All binary self-dual codes of length 4n, for n>0, must contain at least a(n) codewords of weight 2n. More to the point, there will always be at least one, perhaps unique, binary self-dual code of length 4n that will contain exactly a(n) codewords that have a hamming weight equal to half the length of the code (2n). This code can be constructed by direct summing the unique binary self-dual code of length 2 (up to permutation equivalence) to itself an even number of times. A permutation equivalent code can be constructed by augmenting two identity matrices of length 2n together. - Nathan J. Russell, Nov 25 2018

From Isaac Saffold, Dec 28 2018: (Start)

Let [b/p] denote the Legendre symbol and 1/b denote the inverse of b mod p. Then, for m and n, where n is not divisible by p,

[(m+n)/p] == [n/p]*Sum_{k=0..(p-1)/2} (-m/(4*n))^k * a(k) (mod p).

Evaluating this identity for m = -1 and n = 1 demonstrates that, for all odd primes p, Sum_{k=0..(p-1)/2} (1/4)^k * a(k) is divisible by p. (End)

Number of vertices of the subgraph of the (2n-1)-dimensional hypercube induced by all bitstrings with n-1 or n many 1s. The middle levels conjecture asserts that this graph has a Hamilton cycle. - Torsten Muetze, Feb 11 2019

a(n) is the number of walks of length 2n from the origin with steps (1,1) and (1,-1) that stay on or above the x-axis. Equivalently, a(n) is the number of walks of length 2n from the origin with steps (1,0) and (0,1) that stay in the first octant. - Alexander Burstein, Dec 24 2019

Number of permutations of length n>0 avoiding the partially ordered pattern (POP) {3>1, 1>2} of length 4. That is, number of length n permutations having no subsequences of length 4 in which the first element is larger than the second element but smaller than the third elements. - Sergey Kitaev, Dec 08 2020

From Gus Wiseman, Jul 21 2021: (Start)

Also the number of integer compositions of 2n+1 with alternating sum 1, where the alternating sum of a sequence (y_1,...,y_k) is Sum_i (-1)^(i-1) y_i. For example, the a(0) = 1 through a(2) = 6 compositions are:

(1) (2,1) (3,2)

(1,1,1) (1,2,2)

(2,2,1)

(1,1,2,1)

(2,1,1,1)

(1,1,1,1,1)

The following relate to these compositions:

- The unordered version is A000070.

- The alternating sum -1 version is counted by A001791, ranked by A345910/A345912.

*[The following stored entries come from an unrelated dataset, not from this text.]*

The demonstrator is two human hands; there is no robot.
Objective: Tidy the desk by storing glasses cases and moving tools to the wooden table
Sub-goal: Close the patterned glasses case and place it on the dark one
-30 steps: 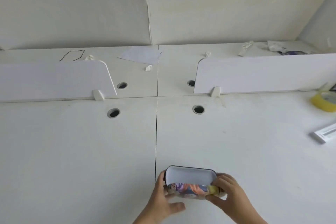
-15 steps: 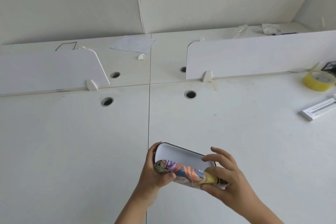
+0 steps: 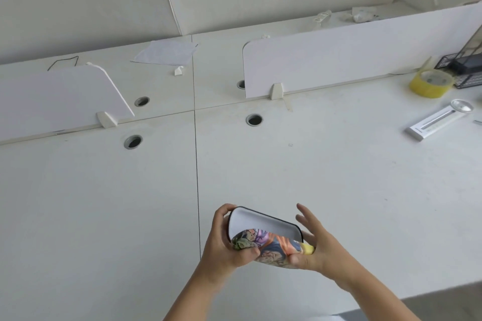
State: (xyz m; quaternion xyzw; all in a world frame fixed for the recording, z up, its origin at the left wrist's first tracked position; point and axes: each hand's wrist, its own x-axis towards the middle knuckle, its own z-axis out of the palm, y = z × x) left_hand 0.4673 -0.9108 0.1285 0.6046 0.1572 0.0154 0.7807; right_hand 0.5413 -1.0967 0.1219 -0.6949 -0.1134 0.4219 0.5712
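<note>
Two bare forearms rise from the lower edge of the view, each ending in an uncovered hand: the left hand and the right hand. The arms show from the hands down to where the view cuts them off, and no fabric lies on either along that length. The wrists are plain and the fingers carry nothing. Nails are short and show no colour. The forearms are slender and smooth, the hands small with rounded knuckles. The rest of the person lies out of view.
</note>
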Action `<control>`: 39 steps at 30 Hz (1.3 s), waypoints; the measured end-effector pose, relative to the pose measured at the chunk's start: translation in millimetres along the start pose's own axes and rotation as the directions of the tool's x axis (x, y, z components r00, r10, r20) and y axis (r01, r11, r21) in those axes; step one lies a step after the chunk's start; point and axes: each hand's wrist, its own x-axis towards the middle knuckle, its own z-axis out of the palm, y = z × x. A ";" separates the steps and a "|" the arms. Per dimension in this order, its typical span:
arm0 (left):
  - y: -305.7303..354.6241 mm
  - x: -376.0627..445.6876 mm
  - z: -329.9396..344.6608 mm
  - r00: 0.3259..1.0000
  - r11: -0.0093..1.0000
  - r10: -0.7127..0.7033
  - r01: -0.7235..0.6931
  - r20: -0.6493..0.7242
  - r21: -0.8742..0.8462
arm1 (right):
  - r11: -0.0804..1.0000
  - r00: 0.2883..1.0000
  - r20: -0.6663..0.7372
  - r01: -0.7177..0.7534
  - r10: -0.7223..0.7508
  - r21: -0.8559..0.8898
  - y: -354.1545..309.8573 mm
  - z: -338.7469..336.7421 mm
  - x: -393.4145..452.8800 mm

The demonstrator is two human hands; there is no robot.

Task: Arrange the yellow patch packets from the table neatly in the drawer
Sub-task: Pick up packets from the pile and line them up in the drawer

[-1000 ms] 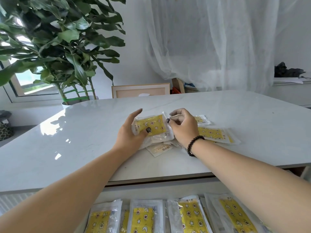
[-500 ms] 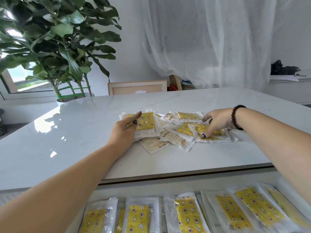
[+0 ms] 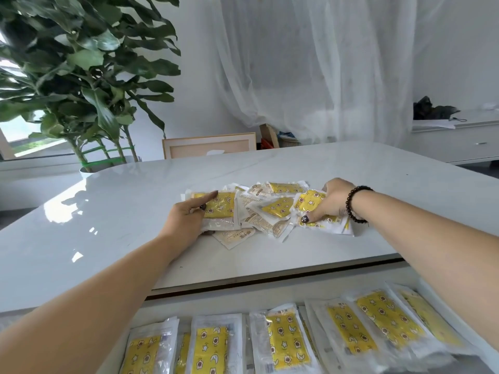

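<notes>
A loose pile of yellow patch packets (image 3: 272, 209) lies on the white table (image 3: 113, 211). My left hand (image 3: 189, 217) holds the leftmost packet (image 3: 220, 206), thumb on top and fingers along its far edge. My right hand (image 3: 330, 202) grips a packet (image 3: 310, 202) at the pile's right side, thumb pressed down on its near edge. Below the table's front edge the open drawer (image 3: 270, 295) holds a row of several yellow packets (image 3: 286, 341) lying side by side.
A large potted plant (image 3: 81, 85) stands past the table's far left corner. A wooden frame (image 3: 209, 145) leans behind the table under a white curtain (image 3: 310, 68). A low white cabinet (image 3: 459, 141) stands at the right.
My right hand left the packet held with the left hand and moved right to the pile's right side, where it now grips another packet. The left hand kept its packet.
</notes>
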 end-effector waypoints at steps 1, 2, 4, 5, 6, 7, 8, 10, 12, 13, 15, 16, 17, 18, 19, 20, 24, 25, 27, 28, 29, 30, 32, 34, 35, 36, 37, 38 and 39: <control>0.8 -3.5 -1.3 1.000 0.999 -0.019 0.019 0.008 0.031 | 0.999 1.000 -0.028 0.006 -0.005 0.036 0.7 -0.1 -6.8; 1.8 -8.2 -2.4 0.999 0.997 -0.043 0.042 0.014 0.068 | 0.997 0.999 -0.045 0.006 -0.003 0.072 0.7 -1.1 -14.4; 6.8 -20.8 -3.6 0.996 0.992 -0.088 0.086 0.014 0.093 | 0.986 0.999 -0.047 -0.009 0.017 0.166 1.9 -5.3 -25.0; 10.5 -27.5 -3.9 0.995 0.991 -0.096 0.095 0.006 0.092 | 0.962 0.999 -0.025 -0.025 0.033 0.272 2.8 -8.1 -29.6; 16.4 -34.3 -4.6 0.995 0.993 -0.095 0.095 -0.006 0.076 | 0.903 0.999 0.023 -0.050 0.044 0.427 2.8 -10.7 -34.6; 24.3 -41.6 -5.2 0.996 0.996 -0.083 0.084 -0.018 0.043 | 0.815 0.996 0.074 -0.082 0.048 0.573 2.8 -13.7 -40.5; 33.3 -48.4 -6.3 0.997 0.998 -0.067 0.068 -0.034 0.007 | 0.725 0.992 0.114 -0.115 0.050 0.679 1.3 -16.5 -48.1; 52.3 -63.7 -9.6 0.998 0.999 -0.032 0.029 -0.062 -0.046 | 0.616 0.990 0.138 -0.117 0.013 0.779 -3.7 -21.5 -65.9; 68.5 -80.7 -12.1 0.997 0.995 -0.039 0.033 -0.060 -0.095 | 0.543 0.991 0.126 -0.083 -0.043 0.836 -9.9 -25.6 -83.9; 74.4 -90.4 -12.7 0.997 0.992 -0.058 0.051 -0.054 -0.113 | 0.510 0.992 0.110 -0.060 -0.069 0.858 -13.1 -27.0 -93.3; 81.3 -111.6 -12.6 0.993 0.989 -0.109 0.105 -0.038 -0.106 | 0.446 0.990 0.071 -0.011 -0.119 0.895 -19.3 -27.9 -112.7; 82.9 -122.4 -12.8 0.991 0.988 -0.131 0.129 -0.022 -0.089 | 0.410 0.988 0.057 0.006 -0.141 0.912 -23.2 -27.2 -124.3; 84.8 -133.0 -13.2 0.990 0.987 -0.144 0.143 0.000 -0.075 | 0.379 0.986 0.047 0.018 -0.162 0.925 -26.5 -25.9 -135.8; 85.4 -141.8 -15.0 0.988 0.986 -0.153 0.155 0.026 -0.068 | 0.354 0.983 0.044 0.023 -0.179 0.935 -30.1 -23.6 -148.0; 86.9 -150.8 -17.6 0.986 0.984 -0.158 0.162 0.054 -0.070 | 0.339 0.980 0.046 0.024 -0.196 0.940 -33.7 -21.1 -161.2; 87.7 -159.1 -21.8 0.982 0.982 -0.162 0.170 0.099 -0.083 | 0.333 0.976 0.053 0.022 -0.213 0.943 -37.5 -17.7 -174.7; 92.5 -192.7 -37.0 0.964 0.989 -0.132 0.144 0.229 -0.037 | 0.321 0.948 0.108 -0.006 -0.301 0.947 -47.8 1.5 -217.5; 92.7 -198.7 -39.3 0.973 0.994 -0.108 0.112 0.205 -0.006 | 0.320 0.940 0.115 -0.007 -0.321 0.947 -49.3 5.6 -224.8; 94.6 -209.7 -44.5 0.987 0.997 -0.064 0.058 0.145 0.040 | 0.343 0.932 0.103 0.023 -0.346 0.939 -50.5 11.6 -235.0; 94.9 -212.9 -48.2 0.990 0.997 -0.053 0.046 0.129 0.055 | 0.373 0.932 0.088 0.054 -0.352 0.926 -50.4 13.0 -238.5; 96.7 -216.7 -52.1 0.992 0.997 -0.050 0.043 0.118 0.064 | 0.413 0.932 0.068 0.091 -0.356 0.906 -49.6 13.8 -240.9; 96.8 -217.3 -56.2 0.992 0.997 -0.049 0.042 0.113 0.067 | 0.455 0.934 0.044 0.132 -0.356 0.881 -48.5 13.8 -242.4; 98.3 -217.1 -63.5 0.995 0.997 -0.050 0.045 0.088 0.055 | 0.517 0.942 -0.025 0.205 -0.334 0.831 -44.4 11.6 -243.6; 100.2 -217.0 -70.9 0.997 0.998 -0.046 0.043 0.065 0.049 | 0.546 0.951 -0.120 0.265 -0.287 0.795 -39.7 6.8 -242.7; 101.3 -216.4 -74.3 0.997 0.998 -0.051 0.049 0.054 0.046 | 0.541 0.952 -0.163 0.282 -0.258 0.792 -37.3 3.4 -242.1; 101.2 -214.6 -77.8 0.997 0.998 -0.059 0.057 0.044 0.041 | 0.518 0.954 -0.187 0.284 -0.232 0.807 -35.4 -0.6 -242.4; 101.6 -213.3 -80.9 0.997 0.997 -0.071 0.070 0.036 0.028 | 0.465 0.959 -0.181 0.266 -0.219 0.844 -34.1 -4.3 -243.3; 101.8 -212.2 -83.5 0.996 0.996 -0.083 0.082 0.034 0.015 | 0.392 0.963 -0.146 0.228 -0.228 0.891 -33.8 -7.5 -245.5; 101.5 -211.4 -85.3 0.995 0.996 -0.094 0.094 0.031 0.005 | 0.323 0.960 -0.105 0.190 -0.261 0.927 -33.6 -9.5 -247.9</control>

- The alternating sum 0 version is counted by A088218, ranked by A344619.

- Including even indices gives A126869.

- The complement is counted by A202736.

- Ranked by A345909 (reverse: A345911).

Equivalently, a(n) counts binary numbers with 2n+1 digits and one more 1 than 0's. For example, the a(2) = 6 binary numbers are: 10011, 10101, 10110, 11001, 11010, 11100.

(End)

From Michael Wallner, Jan 25 2022: (Start)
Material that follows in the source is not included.